Esri España despedía el año 2021 explicando los importantes avances que se habían producido durante el 2021 en materia de #DeepLearning, compartiendo casos de éxito de diferentes clientes y explicando que se ofrecen 25 modelos como #Saas (Software as a Service) para hacer más accesible la inteligencia artificial.

Entrando en la página Esri se puede consultar la lista de modelos previamente entrenados en Living Atlas:

  • 1. Extraer huellas de edificios en África a partir de imágenes aéreas o satelitales de alta resolución.
  • 2. Extraer huellas de edificios en Australia a partir de imágenes aéreas o satelitales de alta resolución.
  • 3. Extraer huellas de edificios a partir de imágenes aéreas y satelitales de alta resolución.
  • 4. Detectar coches en imágenes de alta resolución.
  • 5. Contar el número de personas en una imagen.
  • 6. Difuminar rostros humanos en imágenes a nivel de calle.
  • 7. Realizar la clasificación de la cobertura terrestre en imágenes de alta resolución.
  • 8. Detectar personas usando imágenes de drones.
  • 9. Realizar la clasificación de asentamientos humanos en imágenes Landsat 8.
  • 10. Realizar la clasificación de asentamientos humanos en imágenes de Sentinel-2.
  • 11. Realizar la clasificación de la cobertura terrestre en imágenes de Landsat 8.
  • 12. Realizar la clasificación de la cobertura terrestre en las imágenes de Sentinel-2.
  • 13. Difuminar las matrículas de los vehículos en imágenes a nivel de calle.
  • 14. Realizar la clasificación de manglares en imágenes Landsat 8.
  • 15. Rastrear objetos en imágenes en movimiento.
  • 16. Detectar palmeras en imágenes de alta resolución.
  • 17. Extraer parcelas a partir de imágenes aéreas y satelitales de alta resolución.
  • 18. Detectar piscinas en imágenes aéreas o satelitales de alta resolución.
  • 19. Clasificar las nubes de puntos en cables de distribución, postes o fondo.
  • 20. Extraer carreteras a partir de imágenes de satélite de alta resolución.
  • 21. Extraer carreteras a partir de imágenes de satélite de alta resolución.
  • 22. Detectar barcos a partir de los datos SAR de la banda Sentinel-1 C.
  • 23. Detectar naufragios en datos BAG de alta resolución.
  • 24. Detectar paneles solares a partir de imágenes de alta resolución.
  • 25. Clasificar la nube de puntos en árboles o fondo.
  • 26. Detectar pozos de petróleo a partir de imágenes de Sentinel-2.
  • 27. Extraer ventanas y puertas en datos de edificios mostrados en vistas 3D. Este modelo se entrenó con el conjunto de datos de imágenes abiertas.

En estos 27 modelos, hay modelos relacionados con infraestructuras (Carreteras, parcelas, pozos petrolíferos, placas solares, red eléctrica, etc), personas (contar personas, difuminar caras, etc…), pero también varios modelos que tienen relación directa con el agua.

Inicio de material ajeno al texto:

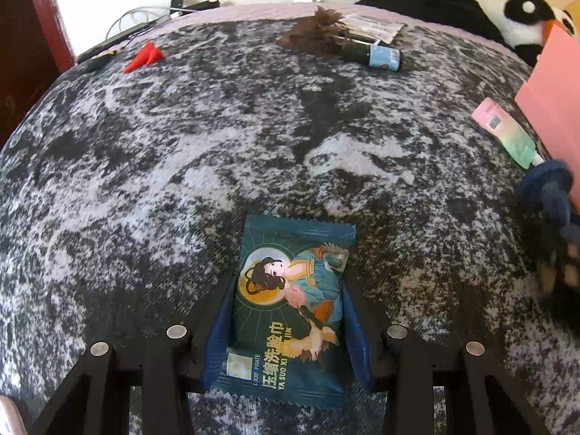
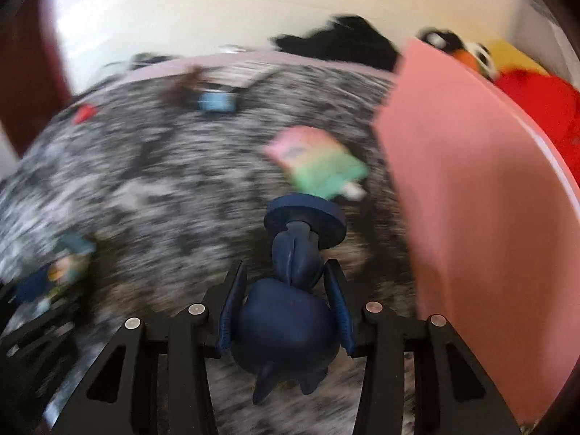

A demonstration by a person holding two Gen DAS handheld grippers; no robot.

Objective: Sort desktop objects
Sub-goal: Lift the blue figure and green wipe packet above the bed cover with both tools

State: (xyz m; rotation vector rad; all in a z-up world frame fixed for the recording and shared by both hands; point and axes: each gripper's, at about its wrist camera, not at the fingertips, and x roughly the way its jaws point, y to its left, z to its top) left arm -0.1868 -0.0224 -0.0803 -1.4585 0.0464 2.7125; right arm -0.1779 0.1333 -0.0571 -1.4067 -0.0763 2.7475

Destaco 8 modelos relacionados con la gestión del agua:


Fig. 1. Realizar la clasificación de la cobertura terrestre en imágenes de alta resolución.


Fig. 2. Realizar la clasificación de asentamientos humanos en imágenes de Sentinel-2.


Fig. 3. Realizar la clasificación de la cobertura terrestre en las imágenes de Sentinel-2.


Fig. 4. Realizar la clasificación de manglares en imágenes Landsat 8


Fig. 5. Detectar palmeras en imágenes de alta resolución.


Fig. 6. Extraer parcelas a partir de imágenes aéreas y satelitales de alta resolución.


Fig. 7. Detectar piscinas en imágenes aéreas o satelitales de alta resolución.


Fig. 8. Clasificar la nube de puntos en árboles o fondo.

Me gustaría compartir que durante este año un investigador me explicó que habían realizado una clasificación de los sistemas de riego en una Comunidad de Regantes de la provincia de Lleida. Yo le comenté que era interesante el modelo en caso de no tener datos de las parcelas, pero que en Catalunya esta información ya estaba disponible como datos abiertos para una parte importante del territorio. Es una de las novedades del mapa de cultivos de 2021.

Disponer de esta información Open Data puede servir para entrenar modelos #DeepLearning, y así poder aplicar el modelo en otras zonas.

El número de modelos de AI relacionados con la agricultura no para de crecer. Aplicaciones variables de productos (fitosanitarios, herbicidas, fertilizantes), predicción de cosechas, robótica para la recolección de cosechas, etc).

En los próximos años la transformación digital en el sector del agua y la agricultura, cada vez se acelera más.